What is caregiver stress?

For most caregivers, the day-to-day tasks they perform for a loved one are piled on top of an already busy schedule, leading to feelings of stress, depression and can be overwhelming.

At least 19 percent of U.S. adults provide unpaid care for the elderly in their lives—and as Baby Boomers continue to age, that number is expected to grow. Many caregivers are aging themselves; roughly a third of adults age 50-61 are family caregivers helping a spouse, child, parent or grandparent. Most of these caregivers are women. Three-fourths have jobs on top of their caregiving duties, and many still have children at home.

Trying to hold onto a job while caring for a family member is a juggling act. One has to frequently arrive late or leave early, be interrupted at work with medical phone calls, cut back to part-time work, and decline travel or promotions. Nearly 20 percent take a leave of absence, and others end up leaving the workforce entirely, interrupting careers and causing financial difficulties.

Feeling pulled in so many directions often leaves caregivers feeling stressed and can manifest in various ways. There is often little time for friends and other family members, and often there are financial hardships. If one is fortunate enough to find health aides from an agency or privately, they require oversight and if their schedule changes suddenly or there is a conflict with the care they are providing that adds stress. Overall, one in six reports that caregiving has caused their health to decline.

How to manage caregiver stress

Caregiving typically becomes harder and more complex, so it’s important to bolster your support system now. It’s easy to get so caught up in day-to-day caregiving that one does not find help along the way.

Seek out community resources. Most communities offer a host of helpful services such as hot lines, senior centers, day programs, and meals on wheels, which can help take the stress off caregivers.

Join a support group. Caregivers often feel isolated and may struggle with feelings of frustration, exhaustion, resentment, or guilt.
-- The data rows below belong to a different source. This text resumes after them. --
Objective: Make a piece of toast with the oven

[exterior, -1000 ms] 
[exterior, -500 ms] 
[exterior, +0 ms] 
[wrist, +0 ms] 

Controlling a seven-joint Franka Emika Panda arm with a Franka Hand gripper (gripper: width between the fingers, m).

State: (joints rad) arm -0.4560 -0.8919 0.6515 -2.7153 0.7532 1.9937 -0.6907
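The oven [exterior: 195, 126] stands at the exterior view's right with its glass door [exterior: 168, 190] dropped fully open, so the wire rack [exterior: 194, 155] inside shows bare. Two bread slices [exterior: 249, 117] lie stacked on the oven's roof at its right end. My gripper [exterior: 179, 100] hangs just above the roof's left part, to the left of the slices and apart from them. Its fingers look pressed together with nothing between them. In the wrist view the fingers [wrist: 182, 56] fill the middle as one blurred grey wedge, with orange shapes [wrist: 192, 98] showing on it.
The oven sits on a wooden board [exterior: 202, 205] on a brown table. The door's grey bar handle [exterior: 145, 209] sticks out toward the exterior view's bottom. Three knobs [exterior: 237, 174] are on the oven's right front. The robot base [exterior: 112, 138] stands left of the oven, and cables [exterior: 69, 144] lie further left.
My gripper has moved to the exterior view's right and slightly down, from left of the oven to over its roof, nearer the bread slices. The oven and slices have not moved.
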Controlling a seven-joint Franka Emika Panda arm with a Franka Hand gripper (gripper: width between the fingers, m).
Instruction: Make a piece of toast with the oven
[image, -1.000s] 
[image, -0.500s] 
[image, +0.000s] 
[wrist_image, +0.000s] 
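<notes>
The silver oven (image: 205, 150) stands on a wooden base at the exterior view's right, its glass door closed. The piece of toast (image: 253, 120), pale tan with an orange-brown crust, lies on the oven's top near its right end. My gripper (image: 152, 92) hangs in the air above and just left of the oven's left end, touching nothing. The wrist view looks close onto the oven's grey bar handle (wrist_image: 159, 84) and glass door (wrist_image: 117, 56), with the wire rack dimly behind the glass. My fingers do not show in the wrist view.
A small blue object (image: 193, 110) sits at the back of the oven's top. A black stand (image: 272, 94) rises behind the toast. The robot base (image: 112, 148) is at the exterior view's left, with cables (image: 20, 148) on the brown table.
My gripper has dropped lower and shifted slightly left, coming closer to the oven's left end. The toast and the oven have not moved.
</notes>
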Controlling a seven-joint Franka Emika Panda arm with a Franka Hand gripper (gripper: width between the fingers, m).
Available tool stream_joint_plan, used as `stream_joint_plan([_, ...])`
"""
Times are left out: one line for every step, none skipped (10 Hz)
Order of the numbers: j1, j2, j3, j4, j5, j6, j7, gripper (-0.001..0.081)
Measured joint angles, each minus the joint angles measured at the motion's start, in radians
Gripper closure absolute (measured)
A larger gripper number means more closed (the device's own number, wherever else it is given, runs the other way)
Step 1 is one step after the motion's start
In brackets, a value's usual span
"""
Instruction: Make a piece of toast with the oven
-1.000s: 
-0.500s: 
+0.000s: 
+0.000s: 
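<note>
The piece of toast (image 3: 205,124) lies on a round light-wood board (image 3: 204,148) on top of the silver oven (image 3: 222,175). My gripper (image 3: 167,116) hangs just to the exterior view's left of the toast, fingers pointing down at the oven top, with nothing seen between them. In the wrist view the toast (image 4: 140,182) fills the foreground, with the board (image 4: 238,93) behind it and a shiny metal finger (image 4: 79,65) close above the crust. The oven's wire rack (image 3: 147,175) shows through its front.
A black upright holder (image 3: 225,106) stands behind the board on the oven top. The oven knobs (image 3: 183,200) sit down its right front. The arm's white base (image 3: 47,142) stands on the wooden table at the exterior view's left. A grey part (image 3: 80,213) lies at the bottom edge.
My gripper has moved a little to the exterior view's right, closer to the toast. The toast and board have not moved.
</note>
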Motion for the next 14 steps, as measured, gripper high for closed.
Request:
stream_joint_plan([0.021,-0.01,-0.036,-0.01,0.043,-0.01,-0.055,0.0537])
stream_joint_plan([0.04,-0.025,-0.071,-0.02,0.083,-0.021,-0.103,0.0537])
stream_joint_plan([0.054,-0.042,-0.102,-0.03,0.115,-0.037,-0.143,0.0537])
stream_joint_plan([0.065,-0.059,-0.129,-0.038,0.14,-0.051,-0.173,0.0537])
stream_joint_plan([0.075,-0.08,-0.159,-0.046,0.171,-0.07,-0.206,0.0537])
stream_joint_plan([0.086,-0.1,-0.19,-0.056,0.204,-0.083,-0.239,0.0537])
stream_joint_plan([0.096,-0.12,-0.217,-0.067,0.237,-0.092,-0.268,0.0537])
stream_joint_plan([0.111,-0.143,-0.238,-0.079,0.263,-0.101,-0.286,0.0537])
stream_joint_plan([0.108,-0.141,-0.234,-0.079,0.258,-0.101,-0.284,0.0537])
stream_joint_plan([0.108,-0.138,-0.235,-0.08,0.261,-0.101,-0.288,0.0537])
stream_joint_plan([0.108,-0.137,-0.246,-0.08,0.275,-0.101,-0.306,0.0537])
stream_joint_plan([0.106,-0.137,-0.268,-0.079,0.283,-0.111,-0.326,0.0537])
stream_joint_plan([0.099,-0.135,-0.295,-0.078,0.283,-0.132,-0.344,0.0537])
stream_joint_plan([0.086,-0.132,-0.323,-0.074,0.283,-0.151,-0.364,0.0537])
A support group provides a safe place to express these emotions as well as learn how others cope. If unable to leave the house, there are caregiving support groups online, often specific to the condition such as Parkinson’s, Alzheimer’s, autism, and heart conditions.

Take time off. It may seem like there aren’t enough hours in the day, but self-care becomes more important than ever when you’re caring for others. Regularly taking some time for yourself can go a long way toward managing caregiver stress. Maintain the daily practices that help keep you balanced, such as meditating, talking to friends or another family member, or taking walks if possible.

Enlist backup. Even if you’re the primary caregiver, that doesn’t mean other relatives can’t pitch in. Work with family members to create a plan. When friends and neighbors offer to help, take them up on it. You often feel indispensable as you know your person best and can anticipate their needs. But not taking a break can cause you to become ill yourself or be so mentally depleted that you are not a positive caregiver. Do not feel guilty about asking for help, and try not to have your loved one become so dependent upon you that they do not accept help from others. Let them know you will be back, but you need a little time for yourself. Then do just that.

Tips for new caregivers

• If you are new to the caregiving role, acquaint yourself with the position and seek help.

• Learn more about the family member’s diagnosis to help you understand and plan ahead.

• Talk with the care recipient about their healthcare wishes. Start conversations about finances and healthcare early. To better prepare for emergencies, complete a Durable Powers of Attorney for finances, and healthcare proxy.

• Get the whole family involved in a discussion about what is needed, including the family member who needs care. This is an opportune time for everyone to say what they need, make plans and ask for assistance.

• Connecticut Home Care for Elders provides state paid homecare for those on Medicaid who medically qualify. Call 855-626-6632.